[OpenAFS] Re: Crazy DAFS problem (with log)

Andrew Deason adeason@sinenomine.net
Mon, 21 Mar 2011 23:25:36 -0500

On Mon, 21 Mar 2011 18:07:28 -0500
Andrew Deason <adeason@sinenomine.net> wrote:

> I'm not sure what is at fault yet, but I can get this to happen.

Looks like this is 124359-related of all things (not the same bug,
though, for which I am very thankful). The leak is an ihandle leak in
VCloseVnodeFiles_r, which was actually fixed in
b9816e12f7ed8213c9c4eaea09e992e69ce4ee05 but was reverted in
12e85227c5dbfdb1258718ee3360bffacc4f96ac. Reinstating
b9816e12f7ed8213c9c4eaea09e992e69ce4ee05 fixes this for me.

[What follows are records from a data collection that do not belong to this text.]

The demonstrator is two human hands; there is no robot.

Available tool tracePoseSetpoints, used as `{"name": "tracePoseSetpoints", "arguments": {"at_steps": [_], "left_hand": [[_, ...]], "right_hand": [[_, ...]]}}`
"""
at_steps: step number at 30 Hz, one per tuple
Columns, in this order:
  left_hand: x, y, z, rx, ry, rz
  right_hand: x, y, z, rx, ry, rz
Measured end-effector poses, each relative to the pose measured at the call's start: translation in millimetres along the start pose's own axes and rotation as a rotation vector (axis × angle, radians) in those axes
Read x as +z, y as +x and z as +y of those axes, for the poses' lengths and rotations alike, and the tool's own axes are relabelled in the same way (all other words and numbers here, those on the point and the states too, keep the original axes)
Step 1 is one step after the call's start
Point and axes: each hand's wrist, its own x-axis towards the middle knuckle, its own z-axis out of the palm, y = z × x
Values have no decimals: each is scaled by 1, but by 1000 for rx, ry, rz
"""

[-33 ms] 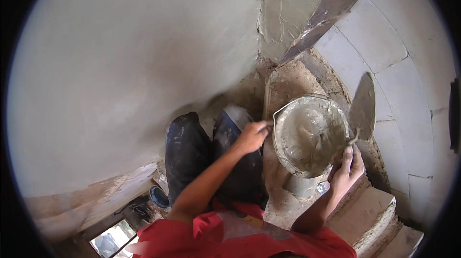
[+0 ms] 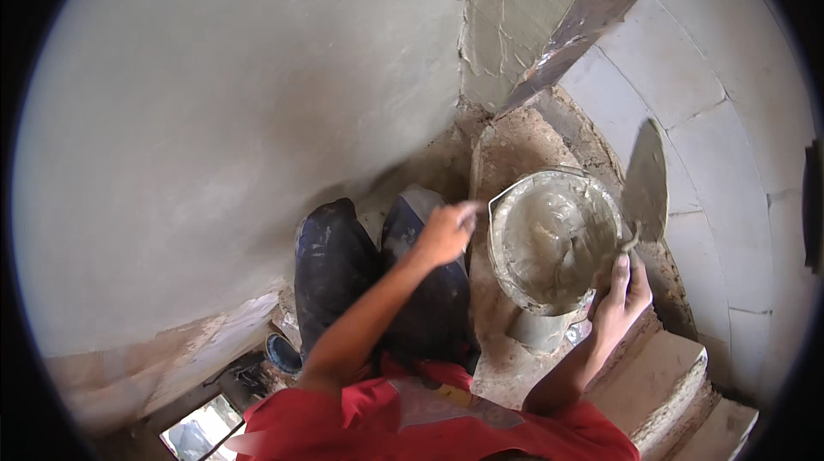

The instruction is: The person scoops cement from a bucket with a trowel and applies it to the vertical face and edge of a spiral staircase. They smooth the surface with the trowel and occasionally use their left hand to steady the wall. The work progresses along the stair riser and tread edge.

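Note:
My left hand (image 2: pixel 448 233) is raised just left of the bucket (image 2: pixel 554 242), fingers partly extended and blurred near its wire handle, with nothing visible in them. The bucket is coated and part-filled with wet grey mortar, its handle leaning to the left side. My right hand (image 2: pixel 627 294) grips the handle of a mortar-smeared trowel (image 2: pixel 645 178), its blade upright beside the bucket's right rim. My knees (image 2: pixel 339 255) in dark, stained trousers are left of the bucket.
A smooth grey wall (image 2: pixel 240 100) fills the left. Fresh plaster (image 2: pixel 506 23) covers a strip at the top. Pale slabs (image 2: pixel 721 169) curve along the right, concrete steps (image 2: pixel 652 375) descend at lower right. A blue container (image 2: pixel 283 354) sits at lower left beside a bright opening.
My left hand has moved slightly upward, and the trowel in my right hand has risen a little beside the bucket.

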Motion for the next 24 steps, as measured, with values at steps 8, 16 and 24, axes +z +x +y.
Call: {"name": "tracePoseSetpoints", "arguments": {"at_steps": [8, 16, 24], "left_hand": [[-136, 23, 97, 620, 905, 351], [-145, 50, 57, 127, -701, -341], [-154, 102, -25, 259, -276, 178]], "right_hand": [[24, -27, -50, -48, -84, -31], [55, -57, -72, 73, -258, 109], [110, 2, -92, -121, -882, -264]]}}
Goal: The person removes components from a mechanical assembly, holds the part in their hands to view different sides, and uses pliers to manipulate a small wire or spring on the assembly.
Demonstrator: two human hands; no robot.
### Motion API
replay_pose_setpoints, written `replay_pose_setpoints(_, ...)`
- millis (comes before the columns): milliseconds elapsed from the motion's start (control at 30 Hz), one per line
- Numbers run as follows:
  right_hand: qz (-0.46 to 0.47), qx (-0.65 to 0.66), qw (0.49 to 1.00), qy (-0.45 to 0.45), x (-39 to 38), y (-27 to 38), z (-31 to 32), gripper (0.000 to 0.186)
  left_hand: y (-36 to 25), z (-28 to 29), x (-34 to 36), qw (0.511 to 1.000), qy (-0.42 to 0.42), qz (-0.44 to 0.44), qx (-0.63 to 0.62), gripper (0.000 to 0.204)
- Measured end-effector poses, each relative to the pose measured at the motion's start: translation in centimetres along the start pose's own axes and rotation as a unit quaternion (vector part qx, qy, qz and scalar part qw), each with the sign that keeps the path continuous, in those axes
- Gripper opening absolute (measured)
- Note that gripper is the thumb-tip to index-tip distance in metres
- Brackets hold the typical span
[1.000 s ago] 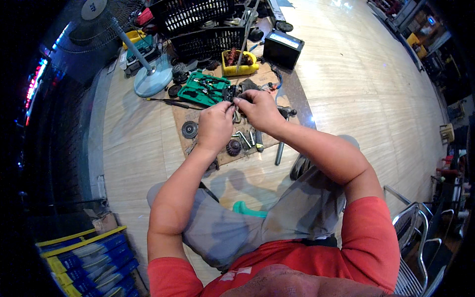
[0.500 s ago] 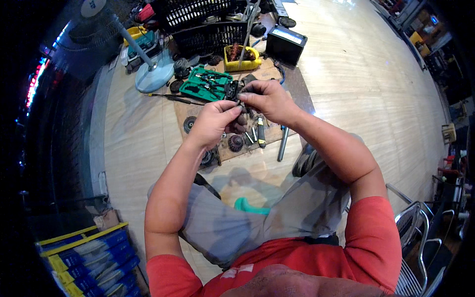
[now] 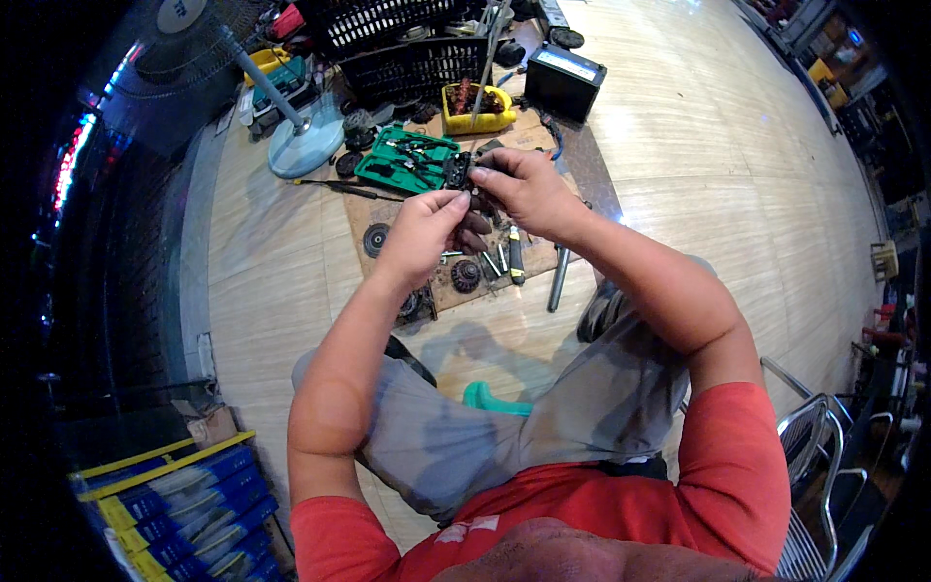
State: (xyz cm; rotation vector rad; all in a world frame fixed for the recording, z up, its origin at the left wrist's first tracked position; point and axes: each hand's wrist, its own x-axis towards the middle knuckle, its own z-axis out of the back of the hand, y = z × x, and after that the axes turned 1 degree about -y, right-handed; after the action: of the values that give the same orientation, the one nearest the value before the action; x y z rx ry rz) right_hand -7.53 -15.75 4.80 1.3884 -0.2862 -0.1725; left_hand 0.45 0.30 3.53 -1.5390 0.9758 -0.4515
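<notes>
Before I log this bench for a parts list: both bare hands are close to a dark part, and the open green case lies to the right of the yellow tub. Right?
Not quite: the head view shows the open green case to the left of the yellow tub. The left hand and right hand are indeed close to a dark part.

The shirt is red, with short sleeves; on its front there is a whitish patch. The trousers are grey and look loose, the footwear is dark.
</notes>
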Motion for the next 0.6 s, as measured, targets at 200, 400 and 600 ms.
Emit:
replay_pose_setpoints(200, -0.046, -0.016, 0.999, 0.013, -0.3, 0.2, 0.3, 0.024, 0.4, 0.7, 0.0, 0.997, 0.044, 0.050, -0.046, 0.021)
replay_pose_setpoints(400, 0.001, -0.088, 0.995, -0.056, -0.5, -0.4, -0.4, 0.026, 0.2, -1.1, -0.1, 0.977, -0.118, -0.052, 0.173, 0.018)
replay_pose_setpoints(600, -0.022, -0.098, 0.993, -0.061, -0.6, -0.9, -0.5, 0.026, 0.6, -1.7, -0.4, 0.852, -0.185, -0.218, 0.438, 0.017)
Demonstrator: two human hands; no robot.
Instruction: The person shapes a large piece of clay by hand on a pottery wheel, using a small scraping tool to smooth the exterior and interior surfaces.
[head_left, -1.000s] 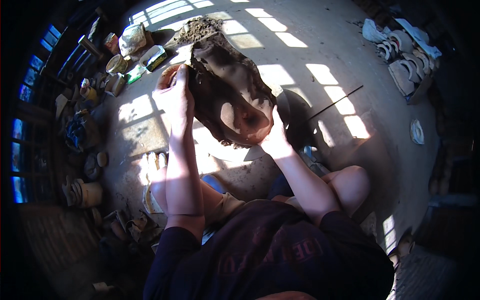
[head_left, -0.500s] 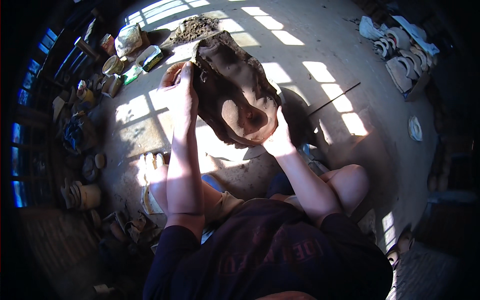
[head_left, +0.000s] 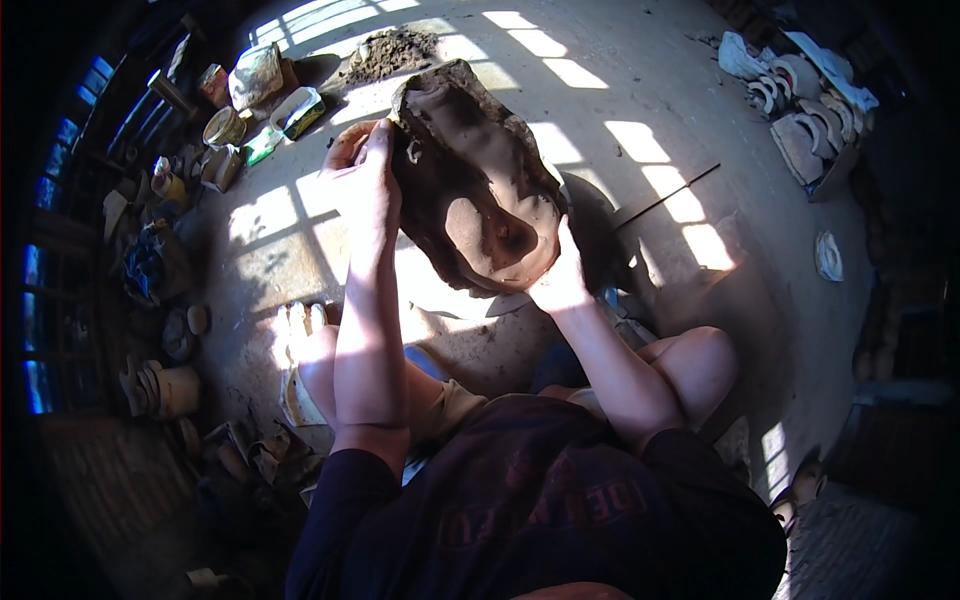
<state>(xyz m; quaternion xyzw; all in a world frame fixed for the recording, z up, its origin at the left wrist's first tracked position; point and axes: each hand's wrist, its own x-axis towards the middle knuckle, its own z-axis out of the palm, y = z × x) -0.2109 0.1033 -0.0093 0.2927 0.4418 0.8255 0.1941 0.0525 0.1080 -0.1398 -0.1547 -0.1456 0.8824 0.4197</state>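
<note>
Between my hands, up off the floor, is a large brown clay piece (head_left: 485, 205), hollowed like a shell, with ragged edges and a rounded bulge beside a dark hollow near its lower end. My left hand (head_left: 362, 165) pinches its left rim, thumb at the edge and fingers curled. At the lower right, my right hand (head_left: 562, 275) grips the rim, its fingers mostly hidden beneath. A small torn bit of clay (head_left: 414, 152) stands out inside the left edge. Sunlight falls on part of the hollow, and the rest lies in shade.
Beneath the clay piece a pale round surface (head_left: 455, 298) shows partly. Crumbled clay (head_left: 392, 54) lies on the floor (head_left: 640, 90) beyond. Tubs (head_left: 297, 112) and bags stand at left. A thin rod (head_left: 668, 196) lies at right, with curved mould pieces (head_left: 815, 125) stacked at far right.
The clay piece has shifted very slightly right and turned a little in my hands. My left fingertips have moved slightly with its rim. The torn bit inside the left edge now catches light.
</note>
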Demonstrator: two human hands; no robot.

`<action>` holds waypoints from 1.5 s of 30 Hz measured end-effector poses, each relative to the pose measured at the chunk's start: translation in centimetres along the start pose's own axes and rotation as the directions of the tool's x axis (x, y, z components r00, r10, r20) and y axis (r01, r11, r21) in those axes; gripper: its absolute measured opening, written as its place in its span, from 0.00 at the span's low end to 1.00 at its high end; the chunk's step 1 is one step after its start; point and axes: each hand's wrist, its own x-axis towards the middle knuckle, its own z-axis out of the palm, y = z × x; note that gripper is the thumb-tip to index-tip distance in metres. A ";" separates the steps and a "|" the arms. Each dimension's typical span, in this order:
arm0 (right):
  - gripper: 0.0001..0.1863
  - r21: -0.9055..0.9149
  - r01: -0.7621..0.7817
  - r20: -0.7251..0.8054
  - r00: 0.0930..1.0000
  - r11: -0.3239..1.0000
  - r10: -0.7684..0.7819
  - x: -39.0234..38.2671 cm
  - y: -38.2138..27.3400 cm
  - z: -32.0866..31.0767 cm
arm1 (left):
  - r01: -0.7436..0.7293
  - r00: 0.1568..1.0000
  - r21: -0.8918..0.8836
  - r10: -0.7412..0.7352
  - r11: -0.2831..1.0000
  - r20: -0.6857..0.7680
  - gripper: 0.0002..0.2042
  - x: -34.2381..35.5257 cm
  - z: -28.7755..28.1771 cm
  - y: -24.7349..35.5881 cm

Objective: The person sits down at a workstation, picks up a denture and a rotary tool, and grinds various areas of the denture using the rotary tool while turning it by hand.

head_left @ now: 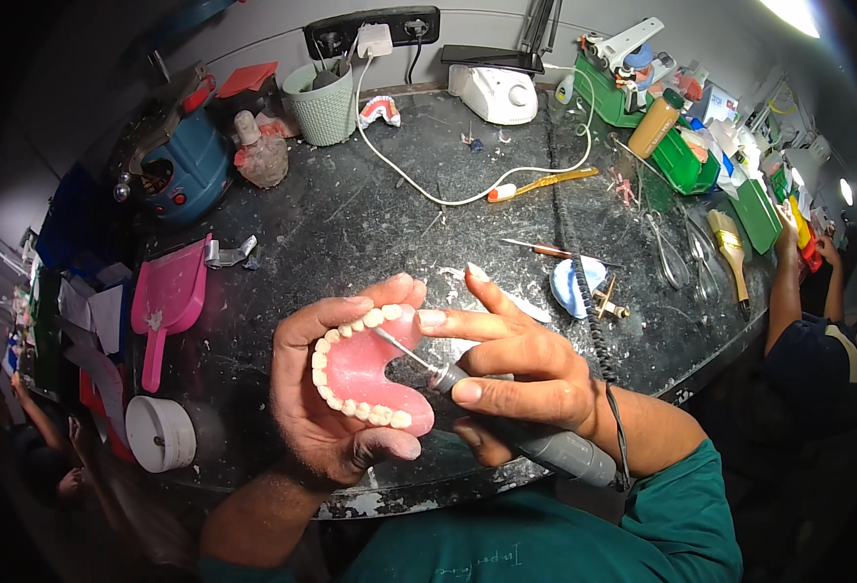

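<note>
My left hand is closed around a pink denture with a horseshoe row of cream teeth, its fingers and thumb gripping the rims. Powder coats this hand. My right hand grips a grey rotary handpiece with a coiled black cord. Its thin bur reaches into the denture, the tip at the inner side of the upper teeth, where exact contact cannot be told. Fingertips of my right hand rest by the denture's right edge.
The dark bench holds a pink dustpan, white tub, blue moulded piece, brush, white control unit, cup, blue machine and green bins. Co-workers sit at both sides.
</note>
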 end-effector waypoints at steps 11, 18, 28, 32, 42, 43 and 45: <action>0.24 -0.023 0.007 0.011 1.000 1.000 -0.007 0.2 -0.2 0.0 | 0.003 1.000 -0.002 -0.003 1.000 -0.019 0.47 -0.1 0.2 0.0; 0.21 -0.068 0.072 0.068 0.995 0.995 -0.068 0.0 0.1 -0.1 | 0.098 0.980 -0.063 -0.107 0.993 -0.166 0.47 0.0 1.2 0.5; 0.20 -0.080 0.089 0.073 0.994 0.993 -0.083 0.0 0.1 0.4 | 0.125 0.967 -0.075 -0.138 0.989 -0.212 0.46 0.1 1.3 0.7; 0.20 -0.058 0.068 0.009 0.998 0.996 -0.068 -0.7 0.4 0.4 | 0.102 0.977 -0.080 -0.115 0.992 -0.177 0.46 0.0 1.4 0.6; 0.20 -0.045 0.025 0.014 1.000 0.999 -0.024 -0.4 0.1 0.5 | 0.139 0.963 -0.106 -0.160 0.985 -0.219 0.46 0.2 1.3 0.6; 0.19 -0.053 0.045 0.050 0.998 0.998 -0.042 -0.2 0.0 0.5 | 0.143 0.957 -0.113 -0.166 0.983 -0.237 0.46 0.2 1.4 0.6; 0.16 -0.049 0.065 0.093 0.994 0.997 -0.060 -0.1 0.0 0.5 | 0.143 0.959 -0.118 -0.167 0.983 -0.231 0.46 0.3 1.3 0.8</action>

I've been
looking at this for quite a bit today and am a bit tired of it, so some
checking of my reasoning here is welcomed:

I wasn't around for the development discussion around that bug (though I
certainly did get to hear about it a lot), but I _believe_ that there
was some uncertainty of adding that IH_RELEASE call, since vnode handles
should get released when they are pulled from the free list (in
VGetFreeVnode_r). The thing is, VCloseVnodeFiles_r NULLs out the vnode
ihandle pointer (in VInvalidateVnodesByVolume_r) when it adds the vnode
ihandle to the returned array of ihandles, so I can't really see how the
IH_RELEASE call is not necessary, since we've gotten rid of all of the
pointer references we had via thevnode->handle.

For reference: 1.4.x, in this scenario, just doesn't NULL the vnode
ihandle ref, so it does get released when the vnode is pulled from the
free list.

However, I don't think this fully explains the behavior. I haven't
checked it out yet (and will not today), but this shouldn't really be
causing the fd to be left open. We are calling IH_REALLYCLOSE when the
volume goes offline, and we do appear to be going through the code path
that closes all relevant file descriptors. But after that is done, I
still see an FdHandle_t with a refcount of 0, in the _OPEN state holding
open the problematic inode (this is without the fix mentioned above).
So, it seems like ih_fdclose or whatever isn't doing its job, and it
seems like that warrants investigation as well.

Andrew Deason